# Real Numbers

### Real Numbers are just numbers like:

1 | 12.38 | −0.8625 | \frac{3}{4} | π (pi) |
198 |

In fact:

Nearly any number you can think of is a Real Number

### Real Numbers include:

Whole Numbers (like 0, 1, 2, 3, 4, etc) | ||

Rational Numbers (like 3/4, 0.125, 0.333..., 1.1, etc ) | ||

Irrational Numbers (like π, √2, etc ) |

Real Numbers can also be **positive**, **negative** or zero.

### So ... what is NOT a Real Number?

Imaginary Numbers like √−1 (the square root of minus 1)are not Real Numbers |
||

Infinity is not a Real Number |

Mathematicians also play with some special numbers that aren't Real Numbers.

## The Real Number Line

The Real Number Line is like a geometric line.

A point is chosen on the line to be the **"origin"**. Points to the right are positive, and points to the left are negative.

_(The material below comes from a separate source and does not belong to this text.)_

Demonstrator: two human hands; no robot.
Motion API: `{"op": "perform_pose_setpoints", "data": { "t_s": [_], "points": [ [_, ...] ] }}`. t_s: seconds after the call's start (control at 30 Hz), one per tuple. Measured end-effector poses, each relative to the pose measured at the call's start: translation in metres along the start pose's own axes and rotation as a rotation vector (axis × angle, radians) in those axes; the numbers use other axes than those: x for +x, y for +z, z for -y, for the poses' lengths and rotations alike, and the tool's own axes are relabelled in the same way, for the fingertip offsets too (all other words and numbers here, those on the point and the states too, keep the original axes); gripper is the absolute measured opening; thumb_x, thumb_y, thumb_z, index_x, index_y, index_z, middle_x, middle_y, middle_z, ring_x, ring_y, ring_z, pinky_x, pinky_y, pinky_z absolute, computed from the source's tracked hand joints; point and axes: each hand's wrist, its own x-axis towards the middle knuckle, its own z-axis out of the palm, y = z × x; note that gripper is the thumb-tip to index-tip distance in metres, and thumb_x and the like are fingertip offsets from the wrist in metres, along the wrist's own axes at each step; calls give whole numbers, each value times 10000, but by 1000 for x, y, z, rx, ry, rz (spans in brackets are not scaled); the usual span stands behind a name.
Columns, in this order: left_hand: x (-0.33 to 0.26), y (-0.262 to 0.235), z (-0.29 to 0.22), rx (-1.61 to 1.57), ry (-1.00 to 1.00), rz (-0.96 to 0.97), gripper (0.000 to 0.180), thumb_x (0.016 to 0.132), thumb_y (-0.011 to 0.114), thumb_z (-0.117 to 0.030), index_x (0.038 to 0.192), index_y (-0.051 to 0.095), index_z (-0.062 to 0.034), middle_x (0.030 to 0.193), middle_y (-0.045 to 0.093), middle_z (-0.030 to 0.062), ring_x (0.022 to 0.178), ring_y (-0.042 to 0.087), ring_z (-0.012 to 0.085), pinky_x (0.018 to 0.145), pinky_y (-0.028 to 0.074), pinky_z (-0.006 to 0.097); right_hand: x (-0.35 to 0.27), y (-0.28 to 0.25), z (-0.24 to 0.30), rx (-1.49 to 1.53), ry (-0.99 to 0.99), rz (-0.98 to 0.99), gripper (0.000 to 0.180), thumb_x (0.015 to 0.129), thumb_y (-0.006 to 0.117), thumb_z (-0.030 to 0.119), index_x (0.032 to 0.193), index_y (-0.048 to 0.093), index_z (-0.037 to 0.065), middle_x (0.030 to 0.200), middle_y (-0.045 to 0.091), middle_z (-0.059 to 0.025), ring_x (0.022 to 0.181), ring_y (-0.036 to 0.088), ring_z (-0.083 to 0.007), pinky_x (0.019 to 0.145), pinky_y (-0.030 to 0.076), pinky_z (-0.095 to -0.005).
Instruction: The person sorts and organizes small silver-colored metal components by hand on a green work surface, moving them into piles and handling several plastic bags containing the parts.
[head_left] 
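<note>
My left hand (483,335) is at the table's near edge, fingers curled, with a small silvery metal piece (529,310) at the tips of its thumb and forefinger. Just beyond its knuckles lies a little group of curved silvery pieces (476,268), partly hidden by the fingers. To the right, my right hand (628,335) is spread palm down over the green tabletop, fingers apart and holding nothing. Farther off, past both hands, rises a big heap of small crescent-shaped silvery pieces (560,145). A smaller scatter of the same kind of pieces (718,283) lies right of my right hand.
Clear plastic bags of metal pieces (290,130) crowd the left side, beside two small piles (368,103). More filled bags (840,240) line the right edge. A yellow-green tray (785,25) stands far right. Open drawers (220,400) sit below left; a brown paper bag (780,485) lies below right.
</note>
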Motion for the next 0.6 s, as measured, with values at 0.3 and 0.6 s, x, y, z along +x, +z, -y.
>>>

A distance is chosen to be "1", then whole numbers are marked off: {1,2,3,...}, and also in the negative direction: {...,−3,−2,−1}

**Any point on the line is a Real Number:**

- The numbers could be whole (like 7)
- or rational (like 20/9)
- or irrational (like π)

But we won't find Infinity, or an Imaginary Number.

## Any Number of Digits

A Real Number can have any number of digits either side of the decimal point

- 120.
- 0.12345
- 12.5509
- 0.000 000 0001

There can be an infinite number of digits, such as \frac{1}{3} = 0.333...

## Why are they called "Real" Numbers?

**Because they are not Imaginary Numbers**

The Real Numbers had no name before Imaginary Numbers were thought of. They got called "Real" because they were not Imaginary. That is the actual answer!

## Real does not mean they are in the real world

They are **not** called "Real" because they show the value of something **real**.

In mathematics we like our numbers pure, when we write 0.5 we mean **exactly** half.

But in the real world half may not be *exact* (try cutting an apple **exactly** in half).